Who the hell is Rufus?

@Tommmcatt Be Fat, And That Be That: What’s funny is that, as a child, I saw her at the Dominion Tottenham Court Road and completely forgot about it till a few years ago when I realized that the funny lady I saw singing We’re a Couple of Swells was Judy. I also kind of remember her sitting on the edge of the stage to sing Over the Rainbow.

I think it explains a lot of things, don’t you?

@Benedick: One measure of a successful life is how close it brought you to Saint Judy. Physically or otherwise.

Rufus Wainright darling. Is he not your cup of tea? I used to see him all over when I lived in NYC. He’s adorable.

@Tommmcatt Be Fat, And That Be That: He’s OK. Apart from the silly copy of the C Hall concert (is it?)

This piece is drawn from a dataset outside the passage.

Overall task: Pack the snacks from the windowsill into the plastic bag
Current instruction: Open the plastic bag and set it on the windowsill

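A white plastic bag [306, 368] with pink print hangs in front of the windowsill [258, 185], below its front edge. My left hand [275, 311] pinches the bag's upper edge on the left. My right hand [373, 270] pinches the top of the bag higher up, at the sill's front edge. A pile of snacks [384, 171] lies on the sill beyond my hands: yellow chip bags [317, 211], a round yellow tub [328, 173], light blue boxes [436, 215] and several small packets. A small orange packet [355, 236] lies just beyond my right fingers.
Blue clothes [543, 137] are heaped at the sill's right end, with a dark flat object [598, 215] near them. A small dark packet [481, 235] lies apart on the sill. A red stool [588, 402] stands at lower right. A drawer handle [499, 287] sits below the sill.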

A good buddy of mine was in the revival of Annie Get Your Gun with Merman who liked to drink with him. One night she threw a big party for the cast, my buddy stayed late but eventually went home. As he got inside the phone was ringing and it was Merman telling him to get back, that a friend of hers was there who needed to be cheered up. He returned to Merman’s and found Garland. So the three of them sat up drinking and bullshitting all night. My buddy said he found himself sitting between the two women thinking “What a waste. I’m not even gay!”

Noje gets that way about Sarah Brightman.

@SanFranLefty: OK, so the Dead Skunk guy has a gay kid. So?

Fun fact: Springsteen, supposedly the co-writer of Patti Smith’s “Because the Night” only wrote the line “Because the night belongs to lovers.” Arista and her producer gave that line to Patti to see if she could get a single out of it.

@redmanlaw: Wait, is that true? If so, I learned something useful today, and it’s only 4:30 AM.

Ever read “Hit Men” about the record industry and their producers. It explains a lot.